4

I'm new to tidymodels syntax and would like to implement leave one out cross validation using loo_cv from rsample in a tidymodel framework. However, the implementation seems different from vfold_cv and I can't find any helpful examples that implement loo_cv. Yes, I've checked the help page for examples

I would like to emulate a similar type of workflow as illustrated below from the fit_resamples() help page, but I cannot find a similar example for loo_cv. Modifying the below code with loo_cv notifies me that fit_resamples does not support loo_cv but I do not know what does support it. I assume the right solution will involve fit_split() but I cannot get that to work either. I have been Googling and generating error messages for hours though I imagine the solution will be quite simple. Thank you in advance for any direction!

folds <- vfold_cv(mtcars, v = 5)
#folds <- loo_cv(mtcars) # generates error message with fit_resamples()
spline_rec <- recipe(mpg ~ ., data = mtcars) %>%
step_ns(disp) %>%
step_ns(wt)

lin_mod <- linear_reg() %>%
set_engine("lm")

control <- control_resamples(save_pred = TRUE)

spline_res <- fit_resamples(lin_mod, spline_rec, folds, control = control)

spline_res %>% 
collect_predictions
Jordan
  • 614
  • 1
  • 7
  • 20

2 Answers2

3

We don't really support LOO in tidymodels. It's a fairly deprecated method and you'd be better off using the bootstrap or many repeats of 10-fold CV.

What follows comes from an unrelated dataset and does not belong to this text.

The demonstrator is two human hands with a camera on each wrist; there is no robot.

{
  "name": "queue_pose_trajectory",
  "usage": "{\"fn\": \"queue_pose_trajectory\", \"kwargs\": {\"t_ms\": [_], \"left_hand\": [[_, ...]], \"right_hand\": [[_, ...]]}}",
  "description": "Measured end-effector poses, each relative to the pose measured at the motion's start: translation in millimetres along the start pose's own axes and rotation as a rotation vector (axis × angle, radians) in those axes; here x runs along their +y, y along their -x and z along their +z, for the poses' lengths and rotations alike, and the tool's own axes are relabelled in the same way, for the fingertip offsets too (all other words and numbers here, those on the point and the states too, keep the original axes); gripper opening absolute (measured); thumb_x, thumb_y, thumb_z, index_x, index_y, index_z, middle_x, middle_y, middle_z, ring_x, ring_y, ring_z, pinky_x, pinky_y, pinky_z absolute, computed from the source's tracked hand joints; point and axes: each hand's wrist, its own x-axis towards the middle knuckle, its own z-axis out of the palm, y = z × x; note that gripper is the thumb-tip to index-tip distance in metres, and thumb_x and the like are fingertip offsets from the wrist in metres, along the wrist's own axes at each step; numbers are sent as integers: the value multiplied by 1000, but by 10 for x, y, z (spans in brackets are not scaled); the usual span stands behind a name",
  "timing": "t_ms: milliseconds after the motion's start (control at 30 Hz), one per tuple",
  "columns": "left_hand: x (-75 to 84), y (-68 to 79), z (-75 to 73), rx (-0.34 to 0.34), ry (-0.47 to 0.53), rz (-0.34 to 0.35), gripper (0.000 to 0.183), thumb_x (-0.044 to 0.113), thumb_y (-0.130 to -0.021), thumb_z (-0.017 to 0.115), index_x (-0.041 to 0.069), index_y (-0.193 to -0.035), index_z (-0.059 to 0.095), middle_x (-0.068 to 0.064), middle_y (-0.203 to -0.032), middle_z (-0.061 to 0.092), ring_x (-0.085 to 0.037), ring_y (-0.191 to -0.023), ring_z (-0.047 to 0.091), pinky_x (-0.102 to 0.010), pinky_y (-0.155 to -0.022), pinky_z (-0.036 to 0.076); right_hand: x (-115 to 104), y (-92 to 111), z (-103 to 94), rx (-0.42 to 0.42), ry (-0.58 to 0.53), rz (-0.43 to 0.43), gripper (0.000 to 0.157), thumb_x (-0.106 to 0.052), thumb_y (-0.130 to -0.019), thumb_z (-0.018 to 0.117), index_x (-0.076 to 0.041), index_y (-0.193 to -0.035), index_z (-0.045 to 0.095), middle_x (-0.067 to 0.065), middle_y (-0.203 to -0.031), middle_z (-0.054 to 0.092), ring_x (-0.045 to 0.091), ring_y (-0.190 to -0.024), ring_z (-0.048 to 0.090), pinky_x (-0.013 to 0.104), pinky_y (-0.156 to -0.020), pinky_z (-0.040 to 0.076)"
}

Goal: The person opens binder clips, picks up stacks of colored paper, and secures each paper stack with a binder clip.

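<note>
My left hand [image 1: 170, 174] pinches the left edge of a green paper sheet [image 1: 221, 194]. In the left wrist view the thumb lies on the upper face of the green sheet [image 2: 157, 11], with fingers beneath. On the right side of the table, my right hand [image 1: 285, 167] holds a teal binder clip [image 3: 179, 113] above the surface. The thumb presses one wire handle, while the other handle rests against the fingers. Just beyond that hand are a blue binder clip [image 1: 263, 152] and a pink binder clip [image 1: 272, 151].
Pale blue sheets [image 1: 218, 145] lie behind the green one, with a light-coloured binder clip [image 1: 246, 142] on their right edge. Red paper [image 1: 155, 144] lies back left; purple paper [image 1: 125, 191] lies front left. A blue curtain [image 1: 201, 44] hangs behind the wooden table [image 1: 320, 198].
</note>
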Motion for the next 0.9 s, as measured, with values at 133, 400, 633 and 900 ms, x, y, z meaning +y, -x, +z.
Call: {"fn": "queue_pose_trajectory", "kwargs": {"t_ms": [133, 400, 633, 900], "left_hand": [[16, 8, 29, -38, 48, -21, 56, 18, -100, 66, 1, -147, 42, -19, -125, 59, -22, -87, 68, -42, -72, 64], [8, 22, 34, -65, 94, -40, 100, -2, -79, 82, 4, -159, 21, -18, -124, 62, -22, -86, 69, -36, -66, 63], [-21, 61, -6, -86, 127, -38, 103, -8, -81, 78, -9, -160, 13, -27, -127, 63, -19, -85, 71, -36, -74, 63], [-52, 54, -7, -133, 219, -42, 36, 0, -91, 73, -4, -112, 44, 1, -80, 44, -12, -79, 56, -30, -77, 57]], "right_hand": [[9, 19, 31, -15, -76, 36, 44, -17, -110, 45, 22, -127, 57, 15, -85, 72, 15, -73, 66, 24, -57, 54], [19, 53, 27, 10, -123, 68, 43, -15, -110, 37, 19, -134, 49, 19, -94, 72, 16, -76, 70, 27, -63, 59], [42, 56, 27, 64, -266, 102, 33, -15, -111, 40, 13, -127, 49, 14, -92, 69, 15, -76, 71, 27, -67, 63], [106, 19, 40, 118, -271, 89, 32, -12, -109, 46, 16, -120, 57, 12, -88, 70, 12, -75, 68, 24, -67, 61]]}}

We may work with it in the future but, from a support point-of-view, the overhead of that method is fairly high (since it behaves differently than all other methods). We'd rather spend time on other missing features for now.

topepo
  • 13,534
  • 3
  • 39
  • 52
0

The following code works but I don't think it is really capturing the efficiency or utility of the tidymodels approach. Would still love a better suggestion.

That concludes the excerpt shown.